Por Dom Pedro Cipollini
Aproxima-se o Natal e nós entramos no tempo do Advento que na liturgia da Igreja católica convida à preparação para celebrar este evento, preparação por meio da oração principalmente. A modernidade autônoma e crítica, com seu secularismo tentou se desfazer do transcendente. A fé seria uma alienação (K. Marx), uma projeção abstrata e alienada do ser humano (Feuerbach) e até mesmo uma manifestação de doença psíquica (Freud). A mentalidade moderna, que supervaloriza a utilidade das coisas, se pergunta para que serve a fé, e a oração como uma de suas manifestações privilegiadas.
O sonho de uma emancipação total impele o ser humano a querer uma realidade em que a razão e o cientismo dominem soberanos, sem dar nenhum espaço ao simbólico e ao mistério. A emancipação da religião e, em última análise, e de Deus é o sonho que perpassa os processos de transformação da história recente a partir do Iluminismo e da Revolução Francesa. Deus se tornou descartável e assim neste tempo de “noite do mundo” (Heidegger), a indiferença para com a ideia de Deus e o niilismo em relação à ideia do Homem (paixão inútil, segundo Sartre), se tornariam como que virtudes a serem cultivadas.
A pós-modernidade, porém, reage aos excessos da razão e afirma a Transcendência, a presença de Deus, mesmo escorregando, às vezes, para o panteísmo, não sabendo distinguir as realidades de criador e criatura. As consciências bem orientadas percebem que, na perspectiva da fé, Deus se faz presente apesar do sofrimento do mundo. Ele está presente tanto nas coisas risíveis como nas dramáticas e tristes. E no silêncio de Deus está o espaço para o exercício difícil da liberdade da criatura humana e jamais o descaso ou a ausência Dele.
Faço a reflexão acima, a respeito dos inúmeros artigos que vejo estampados em revistas e jornais, referentes à fé relacionada à saúde. Cresce de fato a abordagem científica ao apontar os benefícios da fé para pacientes de diversas doenças. Vários médicos buscam comprovação científica para a relação entre espiritualidade e saúde. Seria um reencontro entre Deus e a medicina, uma das áreas da ciência onde mais se procurou separar o corpo do que se chamou “alma”, inexistente para vastas áreas de cientistas?
O fato é que um dos nomes mais famosos da medicina contemporânea, Kenneth Cooper, em seu livro É melhor acreditar, no qual trata da importância da fé para a saúde e a boa forma, afirma: “Hoje em dia, diversos pesquisadores comprovaram que o fato de manter a mente calma e equilibrada pela confiança num sólido sistema pessoal de crença, traz um efeito salutar para o corpo” (p. 53). A propósito do título do seu livro, Cooper afirma que o exercício físico é indispensável à saúde, mas é melhor ainda acreditar e recomenda a oração e meditação que ele mesmo diz praticar.
Há hoje sem dúvida uma sede do transcendente, uma busca da beleza, da harmonia, enfim, do sentido da vida. Busca-se uma experiência válida, não alienante e fundante de Deus. A verdadeira experiência de fé não aliena a pessoa, mas a integra nas suas dimensões pessoais, relacionamento com os outros e compromisso com a sociedade.
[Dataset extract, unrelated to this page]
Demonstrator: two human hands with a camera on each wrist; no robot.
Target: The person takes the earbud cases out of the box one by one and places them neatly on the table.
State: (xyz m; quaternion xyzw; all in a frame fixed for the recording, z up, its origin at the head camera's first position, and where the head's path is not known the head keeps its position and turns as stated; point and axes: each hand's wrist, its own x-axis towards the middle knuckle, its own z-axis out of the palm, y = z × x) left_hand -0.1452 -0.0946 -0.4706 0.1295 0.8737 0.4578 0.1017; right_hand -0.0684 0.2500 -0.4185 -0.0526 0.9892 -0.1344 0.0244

Como expressão da fé religiosa, a oração não pode ser algo de mágico que faz Deus intervir em momentos precisos. A oração nos potencializa a ser doadores e receptores do mais profundo sentido da vida, um sentido de Deus que habita o mais íntimo do ser humano.
A verdadeira oração acorda em nós a consciência de querermos ser mais nós mesmos e capazes de servir aos outros. A oração nos faz agentes de vida e amor, e por isso tem força para conferir autenticidade à fé de uma pessoa; fé que é imprescindível para a realização plena, dado que a dimensão religiosa é inata no ser humano e precisa ser desenvolvida de alguma forma.
Pode-se dizer que muitas pessoas ficaram doentes por se envolver de forma distorcida com religião, mas hoje se vê também o reverso da medalha: a falta de religião, em muitas pessoas, produziu doenças psíquicas. A sanidade psíquica ajuda a “curar” a religião de suas doenças, mas se descobre hoje que a religião tem também força curativa.
Tudo isto pode parecer novidade, mas não é, já dizia o famoso personagem de Guimarães Rosa, em Grande Sertão: Veredas: “O que mais penso, testo e explico; todo o mundo é louco. O senhor, eu, nós, as pessoas todas. Por isso, é que se carece principalmente de religião, para se desendoidecer, desendoidar. Reza é que sara da loucura. No geral. Isso é que é a salvação-da-alma…” E acrescente-se: também do corpo.
Rezemos ao Menino Jesus para que traga a bênção de um Ano Novo de paz. Feliz Natal a todos!